This site is intended for Healthcare professionals only.

Oxygen therapy highly effective treatment of cluster headache, finds survey

Oxygen therapy highly effective treatment of cluster headache, finds survey

Oxygen Therapy is highly effective in treating cluster headache, reported a survey published in the journal Headache.

Stuart M. Pearson MA, a researcher in the department of psychology at the University of West Georgia in Carrollton, and his colleagues analyzed data from the Cluster Headache Questionnaire conducted internationally in order to explore the efficacy and adverse effects of acute cluster headache medications. The questionnaire was conducted for a large international sample, including recommended treatments such as oxygen, commonly used medications such as opioids, and emerging medications such as intranasal ketamine. 

Cluster headaches are a series of extremely painful headaches that occur every day and can stay for weeks or months at a time. The headache is relatively short but awfully painful. Large international surveys of cluster headache are rare, as are examinations of treatments and side effects in older cluster headache patients. This study has presented data from the Cluster Headache Questionnaire, with respondents from over 50 countries and with the vast majority from the United States, the United Kingdom, and Canada.

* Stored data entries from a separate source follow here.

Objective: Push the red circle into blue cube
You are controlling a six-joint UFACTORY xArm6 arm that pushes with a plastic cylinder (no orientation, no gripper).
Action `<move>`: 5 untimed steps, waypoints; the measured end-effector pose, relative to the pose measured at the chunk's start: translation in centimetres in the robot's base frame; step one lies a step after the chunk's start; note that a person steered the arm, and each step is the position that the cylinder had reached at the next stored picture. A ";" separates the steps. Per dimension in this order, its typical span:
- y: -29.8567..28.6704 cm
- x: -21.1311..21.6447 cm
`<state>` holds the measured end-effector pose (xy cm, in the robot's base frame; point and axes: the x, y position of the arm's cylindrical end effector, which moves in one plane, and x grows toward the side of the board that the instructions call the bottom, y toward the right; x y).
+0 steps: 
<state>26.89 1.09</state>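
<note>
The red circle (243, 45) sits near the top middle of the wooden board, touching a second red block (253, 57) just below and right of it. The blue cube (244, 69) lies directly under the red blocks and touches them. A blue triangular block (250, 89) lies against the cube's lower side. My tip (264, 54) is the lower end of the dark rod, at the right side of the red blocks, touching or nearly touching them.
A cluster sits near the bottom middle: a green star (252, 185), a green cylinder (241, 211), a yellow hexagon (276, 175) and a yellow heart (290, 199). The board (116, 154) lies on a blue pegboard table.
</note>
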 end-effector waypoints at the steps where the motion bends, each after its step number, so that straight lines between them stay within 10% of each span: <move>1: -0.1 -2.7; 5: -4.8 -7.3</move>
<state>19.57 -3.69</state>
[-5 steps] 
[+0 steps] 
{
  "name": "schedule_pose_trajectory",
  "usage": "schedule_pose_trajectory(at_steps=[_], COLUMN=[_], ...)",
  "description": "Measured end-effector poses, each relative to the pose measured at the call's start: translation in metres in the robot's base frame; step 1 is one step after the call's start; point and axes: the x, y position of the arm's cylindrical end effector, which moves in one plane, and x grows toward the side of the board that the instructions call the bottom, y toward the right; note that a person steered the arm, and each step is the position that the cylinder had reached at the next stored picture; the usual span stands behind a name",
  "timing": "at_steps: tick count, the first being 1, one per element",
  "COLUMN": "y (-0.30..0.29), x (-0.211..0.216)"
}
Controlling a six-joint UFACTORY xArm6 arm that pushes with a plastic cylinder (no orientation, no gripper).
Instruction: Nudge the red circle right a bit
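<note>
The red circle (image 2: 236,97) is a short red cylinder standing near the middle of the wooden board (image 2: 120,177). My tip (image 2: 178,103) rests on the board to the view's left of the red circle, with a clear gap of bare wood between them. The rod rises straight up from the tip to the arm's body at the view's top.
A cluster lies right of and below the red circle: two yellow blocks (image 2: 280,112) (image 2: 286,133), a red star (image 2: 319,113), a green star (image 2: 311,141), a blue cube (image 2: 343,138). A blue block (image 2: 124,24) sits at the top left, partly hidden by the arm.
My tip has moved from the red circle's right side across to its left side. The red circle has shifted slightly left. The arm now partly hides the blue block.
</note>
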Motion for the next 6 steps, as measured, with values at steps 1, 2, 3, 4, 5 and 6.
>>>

A total of 3251 subjects participated in the questionnaire, and 2193 respondents met the criteria for this study (1604 cluster headache and 589 probable cluster headache). Of the respondents with cluster headache, 68.8% (1104/1604) were male and 78.0% (1245/1596) had an episodic cluster headache. Over half of respondents reported complete or very effective treatment for triptans (54%, 639/1139) and oxygen (54%, 582/1082). Between 14 and 25% of respondents reported complete or very effective treatment for ergot derivatives (dihydroergotamine 25%, 42/170; Cafergot/ergotamine 17%, 50/303), caffeine and energy drinks (17%, 7/41), and intranasal ketamine (14%, 5/37). Less than 10% reported complete or very effective treatment for opioids (6%, 30/541), intranasal capsaicin (5%, 7/151), and intranasal lidocaine (2%, 5/241).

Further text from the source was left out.